━━━ TASK MATERIAL ━━━

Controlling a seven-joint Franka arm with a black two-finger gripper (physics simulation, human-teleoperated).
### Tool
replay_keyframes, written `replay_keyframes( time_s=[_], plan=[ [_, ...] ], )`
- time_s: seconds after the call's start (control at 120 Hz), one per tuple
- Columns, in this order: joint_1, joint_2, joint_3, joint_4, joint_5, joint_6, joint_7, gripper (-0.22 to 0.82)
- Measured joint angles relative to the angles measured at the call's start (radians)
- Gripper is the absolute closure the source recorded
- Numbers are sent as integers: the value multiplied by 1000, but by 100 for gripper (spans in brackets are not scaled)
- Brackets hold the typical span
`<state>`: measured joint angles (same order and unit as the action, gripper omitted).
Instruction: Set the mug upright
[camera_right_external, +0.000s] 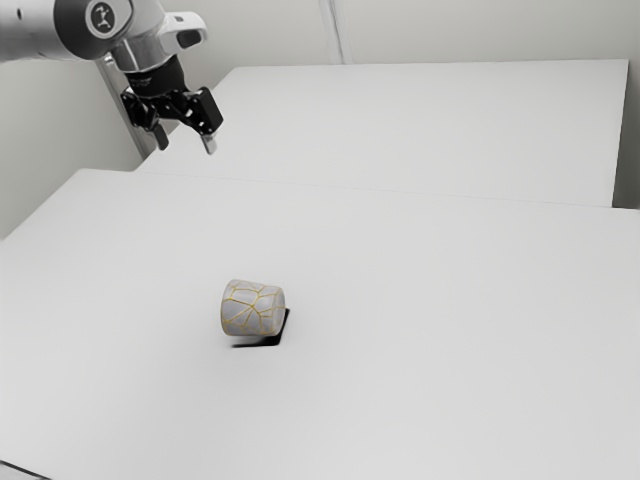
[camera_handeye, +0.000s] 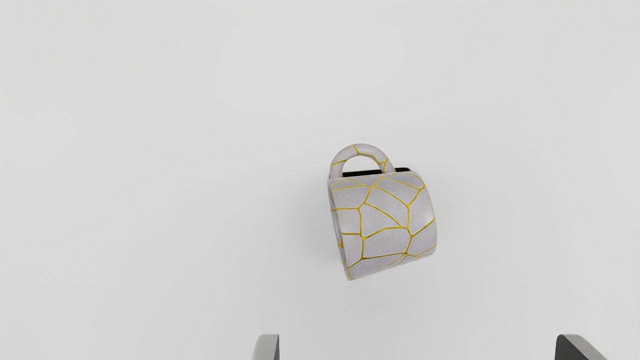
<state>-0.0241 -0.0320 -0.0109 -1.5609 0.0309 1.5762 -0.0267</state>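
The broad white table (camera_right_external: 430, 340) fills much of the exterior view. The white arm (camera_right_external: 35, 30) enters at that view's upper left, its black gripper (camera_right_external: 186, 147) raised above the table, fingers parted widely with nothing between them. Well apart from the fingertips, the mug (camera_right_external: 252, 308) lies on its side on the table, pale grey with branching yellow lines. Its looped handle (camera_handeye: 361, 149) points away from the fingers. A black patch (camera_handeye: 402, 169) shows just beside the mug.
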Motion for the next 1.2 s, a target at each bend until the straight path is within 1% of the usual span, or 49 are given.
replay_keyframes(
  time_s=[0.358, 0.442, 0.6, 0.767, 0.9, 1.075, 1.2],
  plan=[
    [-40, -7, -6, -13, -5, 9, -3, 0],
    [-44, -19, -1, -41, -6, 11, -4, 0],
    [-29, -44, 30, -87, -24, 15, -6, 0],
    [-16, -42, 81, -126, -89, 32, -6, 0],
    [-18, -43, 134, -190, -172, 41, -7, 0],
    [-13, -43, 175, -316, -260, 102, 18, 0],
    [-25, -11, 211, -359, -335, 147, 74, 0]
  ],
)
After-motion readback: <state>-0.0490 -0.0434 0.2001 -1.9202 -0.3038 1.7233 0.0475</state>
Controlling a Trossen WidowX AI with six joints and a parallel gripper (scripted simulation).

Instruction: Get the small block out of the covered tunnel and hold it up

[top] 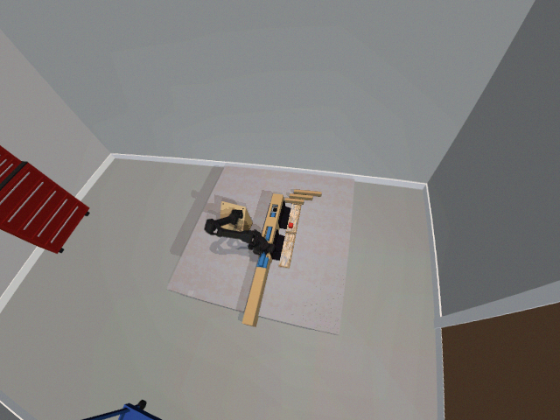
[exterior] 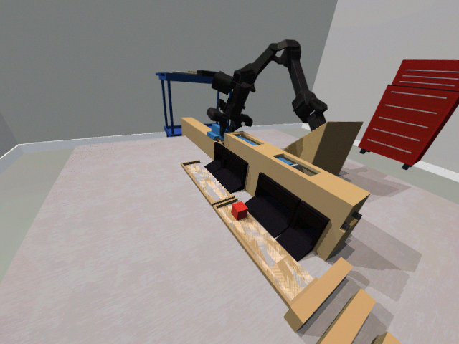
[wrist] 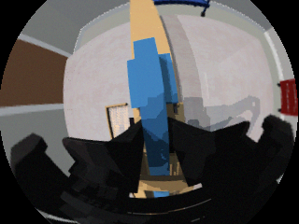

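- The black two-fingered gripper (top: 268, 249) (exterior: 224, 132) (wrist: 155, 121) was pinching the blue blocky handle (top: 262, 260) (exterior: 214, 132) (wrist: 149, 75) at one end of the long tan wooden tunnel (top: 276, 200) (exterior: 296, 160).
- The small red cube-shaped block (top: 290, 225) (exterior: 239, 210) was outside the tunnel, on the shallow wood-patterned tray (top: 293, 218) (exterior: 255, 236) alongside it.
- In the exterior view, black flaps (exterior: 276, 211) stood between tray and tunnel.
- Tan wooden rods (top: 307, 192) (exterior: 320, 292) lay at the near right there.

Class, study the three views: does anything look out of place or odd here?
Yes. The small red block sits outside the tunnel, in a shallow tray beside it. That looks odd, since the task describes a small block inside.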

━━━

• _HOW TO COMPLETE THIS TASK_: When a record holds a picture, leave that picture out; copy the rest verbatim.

• _EXPECTED ANSWER_:
Controlling a seven-joint Franka arm with a black two-finger gripper (physics simulation, human-teleoperated).
### Tool
replay_keyframes, written `replay_keyframes( time_s=[_], plan=[ [_, ...] ], )`
- time_s: seconds after the call's start (control at 120 Hz), one per tuple
- Columns, in this order: joint_1, joint_2, joint_3, joint_4, joint_5, joint_6, joint_7, gripper (-0.22 to 0.82)
- Measured joint angles relative to the angles measured at the call's start (radians)
- Gripper is the absolute closure the source recorded
- Numbers are sent as integers: the value multiplied by 1000, but by 100 for gripper (spans in brackets are not scaled)
- Brackets hold the typical span
`<state>`: measured joint angles (same order and unit as the action, gripper omitted).
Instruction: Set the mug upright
[camera_right_external, +0.000s] 
[camera_handeye, +0.000s] 
<state>-0.0241 -0.0320 -0.0109 -1.5609 0.0309 1.5762 -0.0267</state>
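The broad white table (camera_right_external: 430, 340) fills much of the exterior view. The white arm (camera_right_external: 35, 30) enters at that view's upper left, its black gripper (camera_right_external: 186, 147) raised above the table, fingers parted widely with nothing between them. Well apart from the fingertips, the mug (camera_right_external: 252, 308) lies on its side on the table, pale grey with branching yellow lines. Its looped handle (camera_handeye: 361, 149) points away from the fingers. A black patch (camera_handeye: 402, 169) shows just beside the mug.
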Motion for the next 1.2 s, a target at each bend until the straight path is within 1% of the usual span, or 49 are given.
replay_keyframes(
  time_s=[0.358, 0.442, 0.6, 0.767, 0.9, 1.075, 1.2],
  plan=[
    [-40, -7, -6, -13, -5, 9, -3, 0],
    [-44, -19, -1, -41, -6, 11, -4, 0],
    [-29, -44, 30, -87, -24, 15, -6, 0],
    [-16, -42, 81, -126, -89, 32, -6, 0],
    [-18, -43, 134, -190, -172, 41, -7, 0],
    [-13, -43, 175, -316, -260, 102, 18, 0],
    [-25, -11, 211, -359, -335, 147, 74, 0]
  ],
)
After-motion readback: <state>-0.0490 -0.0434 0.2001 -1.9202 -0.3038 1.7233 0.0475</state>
Controlling a Trossen WidowX AI with six joints and a parallel gripper (scripted simulation).

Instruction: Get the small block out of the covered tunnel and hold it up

[top] 
[exterior] 
[wrist] 

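- The black two-fingered gripper (top: 268, 249) (exterior: 224, 132) (wrist: 155, 121) was pinching the blue blocky handle (top: 262, 260) (exterior: 214, 132) (wrist: 149, 75) at one end of the long tan wooden tunnel (top: 276, 200) (exterior: 296, 160).
- The small red cube-shaped block (top: 290, 225) (exterior: 239, 210) was outside the tunnel, on the shallow wood-patterned tray (top: 293, 218) (exterior: 255, 236) alongside it.
- In the exterior view, black flaps (exterior: 276, 211) stood between tray and tunnel.
- Tan wooden rods (top: 307, 192) (exterior: 320, 292) lay at the near right there.

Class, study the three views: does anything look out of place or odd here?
Yes. The small red block sits outside the tunnel, in a shallow tray beside it. That looks odd, since the task describes a small block inside.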

Nothing remains to add to the output.